DockDogs is such a crowd magnet that last year Carolina DockDogs had three events for which they were contracted by local businesses or county organizers trying to draw family-oriented crowds. At some of these locations, the national DockDogs organization brings in a dock and a 20x40-foot-long pool to replace a natural body of water. "Its amazing to watch," says Jones. "The pool is a collapsible pool that actually rolls up. They transport it all in and set it up."

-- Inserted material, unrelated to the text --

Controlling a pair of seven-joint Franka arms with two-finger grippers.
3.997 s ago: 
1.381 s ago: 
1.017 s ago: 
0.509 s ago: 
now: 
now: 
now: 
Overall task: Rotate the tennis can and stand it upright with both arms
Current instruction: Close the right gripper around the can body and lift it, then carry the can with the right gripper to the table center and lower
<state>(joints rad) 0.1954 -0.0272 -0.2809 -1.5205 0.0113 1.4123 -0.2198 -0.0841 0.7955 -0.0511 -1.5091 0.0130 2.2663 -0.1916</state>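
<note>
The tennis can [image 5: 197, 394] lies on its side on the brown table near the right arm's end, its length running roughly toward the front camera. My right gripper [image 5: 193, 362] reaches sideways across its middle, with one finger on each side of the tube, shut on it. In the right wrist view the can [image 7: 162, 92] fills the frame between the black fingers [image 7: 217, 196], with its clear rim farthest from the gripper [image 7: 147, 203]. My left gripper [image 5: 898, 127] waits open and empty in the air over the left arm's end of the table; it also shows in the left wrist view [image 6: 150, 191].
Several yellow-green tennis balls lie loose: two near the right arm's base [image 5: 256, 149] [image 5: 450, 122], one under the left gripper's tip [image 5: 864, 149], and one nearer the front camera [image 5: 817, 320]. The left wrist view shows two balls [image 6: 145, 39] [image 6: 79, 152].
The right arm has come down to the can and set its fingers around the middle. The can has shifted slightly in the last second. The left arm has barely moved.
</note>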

"There are some people who are super serious about this, but most people are out there just to have fun," says Jones. "And your dog doesnt have to be super-trained. The owner of the dog that holds the world record in Extreme Vertical came out to the South Eastern Wildlife Exhibition a couple of years ago just to see if his dog would like it, and the dog broke the world record! There are some that are just naturals at it. You dont know till you try, and, in the meantime, youre having loads of fun."
Dogs jump for fun, they jump for their owners and some are just toy or ball crazy. Sara Andersen and her husband, Ed, compete with their dogs, Maya, a Chesapeake Bay Retriever, and Trixie, a Belgian Malinois. "Big Air is the one that comes most naturally to my dogs," says Sara, who lives in Rocky Point. "I think this is because the ball/toy is being thrown, is in motion, and so they are driven to go get it. I know they enjoy it because they go absolutely nuts when we are at events."
This year, Harris says he is pleased to have four events and one stand-alone competition at the Ole Gilliam Mill (on May 1-2) that will become an annual event. Usually, the club offers a Fun Jump on Friday before the competition begins on Saturday. For a $10 donation, people can give their dogs the chance to try out the jump all day, just to see if they like it.
Its worth it just to see the dogs smile.